Top of INFORMATION PROVIDED
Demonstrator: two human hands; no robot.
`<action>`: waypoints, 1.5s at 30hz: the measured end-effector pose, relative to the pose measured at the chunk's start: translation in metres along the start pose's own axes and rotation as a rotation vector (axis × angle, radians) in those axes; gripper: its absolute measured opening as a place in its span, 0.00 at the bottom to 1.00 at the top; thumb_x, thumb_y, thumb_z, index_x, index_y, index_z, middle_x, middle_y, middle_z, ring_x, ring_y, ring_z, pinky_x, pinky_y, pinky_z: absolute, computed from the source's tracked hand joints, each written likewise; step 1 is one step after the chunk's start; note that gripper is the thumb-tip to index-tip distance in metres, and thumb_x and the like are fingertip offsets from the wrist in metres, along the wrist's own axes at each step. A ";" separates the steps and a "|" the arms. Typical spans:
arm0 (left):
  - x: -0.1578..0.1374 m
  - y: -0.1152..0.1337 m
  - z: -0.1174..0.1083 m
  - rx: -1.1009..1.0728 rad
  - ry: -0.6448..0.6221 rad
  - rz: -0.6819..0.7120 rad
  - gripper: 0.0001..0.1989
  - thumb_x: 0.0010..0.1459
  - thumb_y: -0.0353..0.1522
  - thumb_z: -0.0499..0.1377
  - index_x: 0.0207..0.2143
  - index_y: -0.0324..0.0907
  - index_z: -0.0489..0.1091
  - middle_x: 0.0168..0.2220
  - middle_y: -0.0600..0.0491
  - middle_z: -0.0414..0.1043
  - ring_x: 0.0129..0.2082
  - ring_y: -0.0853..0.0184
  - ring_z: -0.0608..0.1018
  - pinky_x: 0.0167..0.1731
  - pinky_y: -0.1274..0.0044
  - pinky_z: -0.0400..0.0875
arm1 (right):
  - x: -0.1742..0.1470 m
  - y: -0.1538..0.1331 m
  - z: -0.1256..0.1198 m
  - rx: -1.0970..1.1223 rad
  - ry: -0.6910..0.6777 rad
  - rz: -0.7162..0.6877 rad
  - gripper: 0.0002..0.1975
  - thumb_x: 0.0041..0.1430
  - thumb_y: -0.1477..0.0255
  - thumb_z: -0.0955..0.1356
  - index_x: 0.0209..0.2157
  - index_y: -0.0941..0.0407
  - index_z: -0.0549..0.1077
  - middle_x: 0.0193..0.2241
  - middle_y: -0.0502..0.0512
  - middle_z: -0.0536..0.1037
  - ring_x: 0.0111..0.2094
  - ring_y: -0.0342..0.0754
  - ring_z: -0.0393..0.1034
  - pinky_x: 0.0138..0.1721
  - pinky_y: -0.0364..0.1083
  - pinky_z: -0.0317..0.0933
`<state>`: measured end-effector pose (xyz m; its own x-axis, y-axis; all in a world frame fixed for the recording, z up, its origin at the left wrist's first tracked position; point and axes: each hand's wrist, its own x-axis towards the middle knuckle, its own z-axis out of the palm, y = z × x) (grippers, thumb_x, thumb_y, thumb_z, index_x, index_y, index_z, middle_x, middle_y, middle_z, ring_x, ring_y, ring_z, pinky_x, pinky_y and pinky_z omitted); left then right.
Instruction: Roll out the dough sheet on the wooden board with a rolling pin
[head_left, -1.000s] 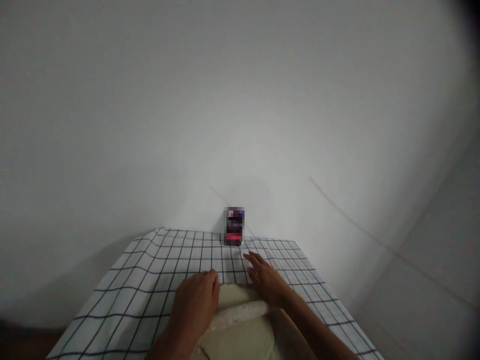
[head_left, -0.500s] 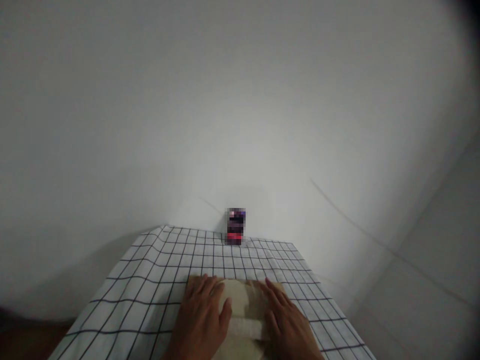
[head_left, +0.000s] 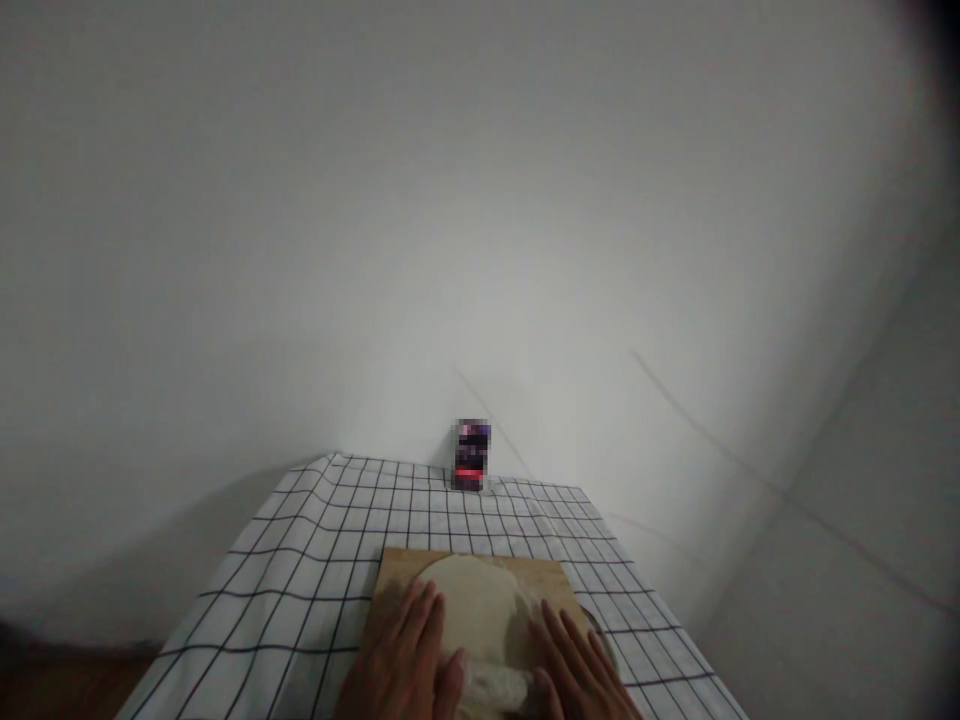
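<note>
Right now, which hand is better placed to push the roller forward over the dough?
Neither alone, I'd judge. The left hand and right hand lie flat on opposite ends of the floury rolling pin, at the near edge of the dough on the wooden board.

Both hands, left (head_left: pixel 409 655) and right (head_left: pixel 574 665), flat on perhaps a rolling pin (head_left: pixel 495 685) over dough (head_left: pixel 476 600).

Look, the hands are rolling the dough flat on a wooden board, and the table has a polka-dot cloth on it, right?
Not quite: the cloth is white with a dark grid of checks, not polka dots, as the head view shows. The rest holds: both hands, left hand and right hand, press a rolling pin over the dough on the wooden board.
</note>
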<state>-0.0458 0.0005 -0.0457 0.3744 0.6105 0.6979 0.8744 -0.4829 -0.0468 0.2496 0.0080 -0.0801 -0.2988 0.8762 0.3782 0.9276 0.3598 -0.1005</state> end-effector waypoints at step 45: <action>0.027 -0.005 -0.005 -0.063 -0.014 -0.034 0.20 0.69 0.34 0.49 0.59 0.44 0.70 0.60 0.48 0.75 0.60 0.57 0.76 0.59 0.63 0.74 | 0.022 -0.020 0.012 -0.022 0.017 0.104 0.28 0.69 0.53 0.59 0.63 0.48 0.72 0.66 0.56 0.66 0.65 0.65 0.64 0.61 0.66 0.66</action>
<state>-0.0417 0.0164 -0.0227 0.3497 0.6358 0.6881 0.8658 -0.4999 0.0218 0.2218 0.0239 -0.0811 -0.1972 0.9026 0.3827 0.9582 0.2601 -0.1195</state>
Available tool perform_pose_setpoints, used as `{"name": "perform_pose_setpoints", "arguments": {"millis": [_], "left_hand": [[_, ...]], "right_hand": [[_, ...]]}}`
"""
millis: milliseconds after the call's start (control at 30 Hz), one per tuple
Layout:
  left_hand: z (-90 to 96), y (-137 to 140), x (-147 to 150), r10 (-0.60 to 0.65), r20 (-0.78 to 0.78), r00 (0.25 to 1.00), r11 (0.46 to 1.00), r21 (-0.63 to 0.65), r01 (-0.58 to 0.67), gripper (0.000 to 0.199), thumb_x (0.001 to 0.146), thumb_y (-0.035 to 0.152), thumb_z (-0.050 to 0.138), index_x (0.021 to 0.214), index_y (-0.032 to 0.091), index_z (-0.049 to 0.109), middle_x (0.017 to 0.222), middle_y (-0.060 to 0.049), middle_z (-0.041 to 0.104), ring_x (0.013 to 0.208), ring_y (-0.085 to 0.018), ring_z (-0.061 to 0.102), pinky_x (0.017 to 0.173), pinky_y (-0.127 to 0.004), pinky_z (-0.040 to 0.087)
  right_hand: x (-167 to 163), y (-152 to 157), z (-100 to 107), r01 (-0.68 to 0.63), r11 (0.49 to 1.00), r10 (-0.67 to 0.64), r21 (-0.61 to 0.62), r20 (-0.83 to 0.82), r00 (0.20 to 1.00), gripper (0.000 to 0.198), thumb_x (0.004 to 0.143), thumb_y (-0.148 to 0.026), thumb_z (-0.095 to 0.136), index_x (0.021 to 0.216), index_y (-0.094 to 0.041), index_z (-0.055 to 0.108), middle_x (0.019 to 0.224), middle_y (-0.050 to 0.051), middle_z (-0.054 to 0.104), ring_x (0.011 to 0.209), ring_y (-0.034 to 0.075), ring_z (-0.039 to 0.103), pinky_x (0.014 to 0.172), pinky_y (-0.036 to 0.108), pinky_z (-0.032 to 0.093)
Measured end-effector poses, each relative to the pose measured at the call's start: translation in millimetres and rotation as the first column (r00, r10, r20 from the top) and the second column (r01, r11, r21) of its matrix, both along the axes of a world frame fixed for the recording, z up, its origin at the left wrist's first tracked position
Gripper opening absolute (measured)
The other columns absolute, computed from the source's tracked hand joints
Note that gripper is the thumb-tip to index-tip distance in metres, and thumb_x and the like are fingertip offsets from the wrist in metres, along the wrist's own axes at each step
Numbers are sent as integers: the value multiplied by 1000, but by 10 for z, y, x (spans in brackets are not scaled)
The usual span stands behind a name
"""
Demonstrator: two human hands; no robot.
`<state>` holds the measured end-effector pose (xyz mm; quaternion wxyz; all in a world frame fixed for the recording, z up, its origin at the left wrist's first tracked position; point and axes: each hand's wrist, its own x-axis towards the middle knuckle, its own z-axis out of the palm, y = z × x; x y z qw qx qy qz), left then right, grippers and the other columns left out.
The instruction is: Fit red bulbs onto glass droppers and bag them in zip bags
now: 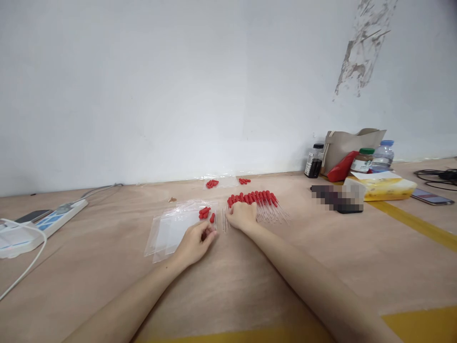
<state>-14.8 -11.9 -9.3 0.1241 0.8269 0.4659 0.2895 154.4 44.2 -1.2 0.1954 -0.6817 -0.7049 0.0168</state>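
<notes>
Red-topped clear tubes (pixel 265 197) lie side by side on the brown-covered table (pixel 232 295) in the head view, red ends toward the wall, perhaps so that they stay countable and all face one way. Your right hand (pixel 243 214) bends down over the row's left end, its fingertips hidden, so I cannot tell whether they are clamped on a tube. Just left of it, bare clear tubes (pixel 224 222) lie roughly parallel, probably spaced to stay separate. Your left hand (pixel 195 241) is loosely curled near them; whether its fingertips meet on anything is too small to tell. Loose red tops (pixel 204 213) lie just beyond, at the clear plastic bags' (pixel 171 232) right edge, seemingly placed within that hand's reach.
</notes>
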Motion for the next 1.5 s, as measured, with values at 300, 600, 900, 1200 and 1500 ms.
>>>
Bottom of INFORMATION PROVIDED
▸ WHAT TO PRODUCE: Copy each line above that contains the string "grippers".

▸ RESPONSE TO THIS EXERCISE:
`<state>`: measured end-effector pose (xyz m; its own x-axis, y-axis; all in a world frame fixed for the recording, z up, its origin at the left wrist's first tracked position; point and axes: each hand's wrist, its own x-axis towards the middle knuckle, its own z-axis out of the palm, y = z × x) (grippers, thumb_x, thumb_y, thumb_z, index_x, index_y, index_z, middle_x, middle_y, middle_z, ring_x, ring_y, ring_z, pinky_x, pinky_y and pinky_z omitted); left then right.
`<state>` holds the measured end-effector pose (xyz mm; quaternion wxyz; all in a world frame fixed for the recording, z up, its origin at the left wrist's first tracked position; point and axes: each hand's wrist, its own x-axis towards the middle knuckle, its own z-axis out of the palm, y = z × x; x y z qw qx qy qz), left then right, grippers and the other columns left out.

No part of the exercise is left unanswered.